In this programming etude, I used Wekinator to create fun musical instruments that are controlled through various types of inputs. I train Wekinator on inputs such as object position, camera input, and face detection and use ChucK to generate the output sounds. This is based off the CS 470 Programming Etude 3 Assignment.
For this pong project, I created a fun tool that will output sounds according the position of an object in a game. I trained this on 2 inputs, the x and y position, and the the 5 outputs control frequency, harmonics, and envelop parameters. For the sound, I designed it to sound more playful.
For this project, I wanted to re-create the Harry Potter ticking song. I thought it would be fun to train a classifier on images of the different Harry Potter characters, and the user can show different images to play the section of the song corresponding to that character. I train on camera data as input and output 1 number corresponding to which character is being shown.

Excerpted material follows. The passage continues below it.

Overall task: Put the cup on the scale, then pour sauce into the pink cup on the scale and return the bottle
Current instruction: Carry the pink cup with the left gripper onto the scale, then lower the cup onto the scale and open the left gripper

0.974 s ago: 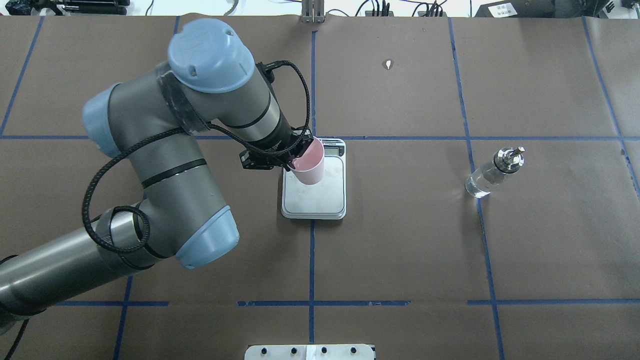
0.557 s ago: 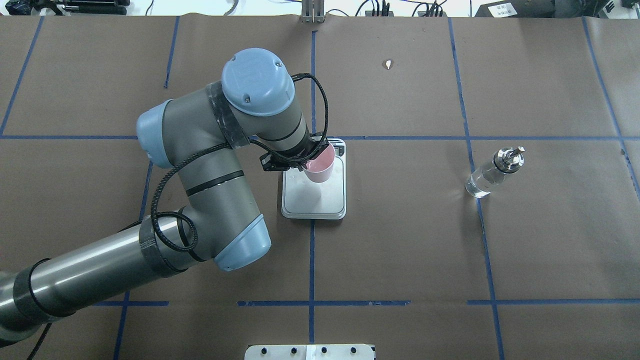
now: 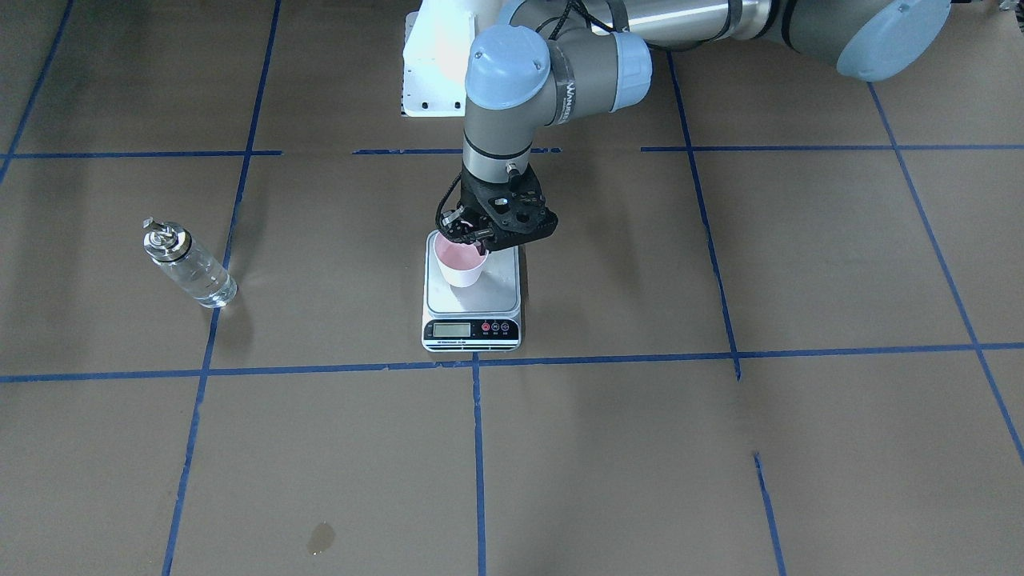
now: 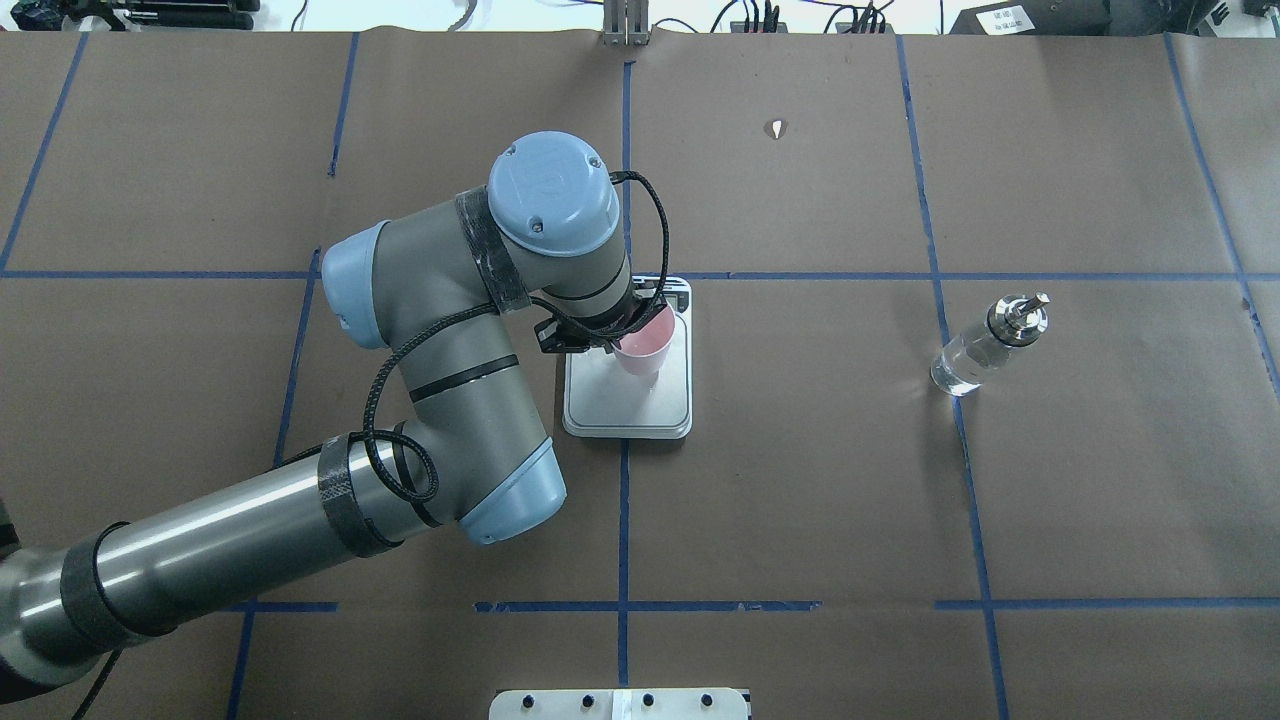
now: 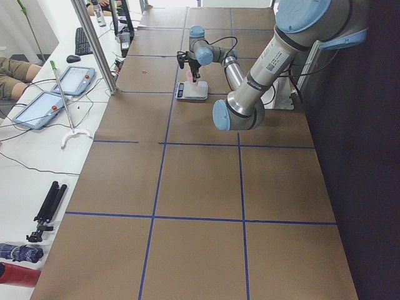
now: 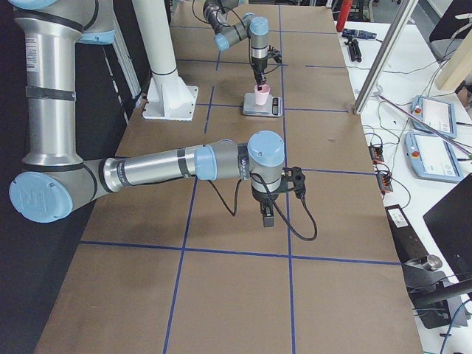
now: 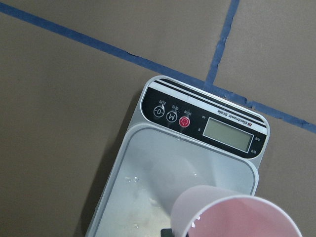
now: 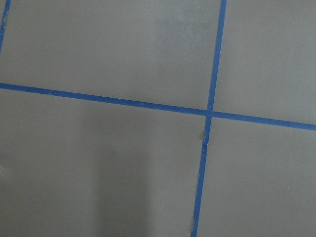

I used FaceOSC to take in the mouth width and height, left and right eye, and jaw data as input. The output is 4 values for the frequency and gain of FM synthesis. I trained the model on 5 expressions (absent, asleep, bored, confused, note-taking/attentive, asking questions) relating to how a student might feel in class to create a music generator based on facial expressions. I thought it might be fun to have music play depending on the user's facial expression and mood while in class. I tried to associate appropriate sounds according to the mood.
Overall, I found this to be a highly entertaining process. It was really fun to be able to experiment with all the various input types and how I wanted the output to sound. I wanted to explore different modes of input so I tried to make something with each of them. The fact that they could be whimsical and useless was freeing because I could just create something and not have to think about its purpose.
It was also surprising how simple and straightforward it was to train the Wekinator system. Each one led to fairly accurate results even with a few training examples. The input the system seemed to have the most problem with was the camera input. With the camera, I had to re-train the inputs multiple times in order to get the system to be more accurate. I also struggled with designing the output sounds. I had wanted to create the 8-bit style music, but I wasn’t able to do so, and I felt constrained by my ability to design and create the sounds that I wanted. In the end, I just tested out various of the ChucK examples to find sounds that I could tune instead.
This etude also made me really think more about the purpose of these machine learning systems and music. I was talking with a friend about this project, and I showed them some of these tools. However, they were confused as to what the point of them was and why I had spent time making these. While I had no good answer to this, I do think there is merit in thinking about and creating these systems. For example, with my pong tool, there is no apparent use for it and is not necessarily obvious that the music was trained. However, it’s interesting to think about how machine learning could be integrated in small ways that we might not notice, and it could already be part of our everyday life.
I used example output ChucK code (face2wek.ck, fmsynth-5outputs.ck) from the assignment to help create these. I also used the Wekinator input examples for simple mouse position, camera input, and face OSC. For the Pong game, I used code from Gabriel Lovato and made some slight modifications. For the DVD bounce, I used code from Elias and made some slight modifications. I also used example code from the ChucK website for help with sound design.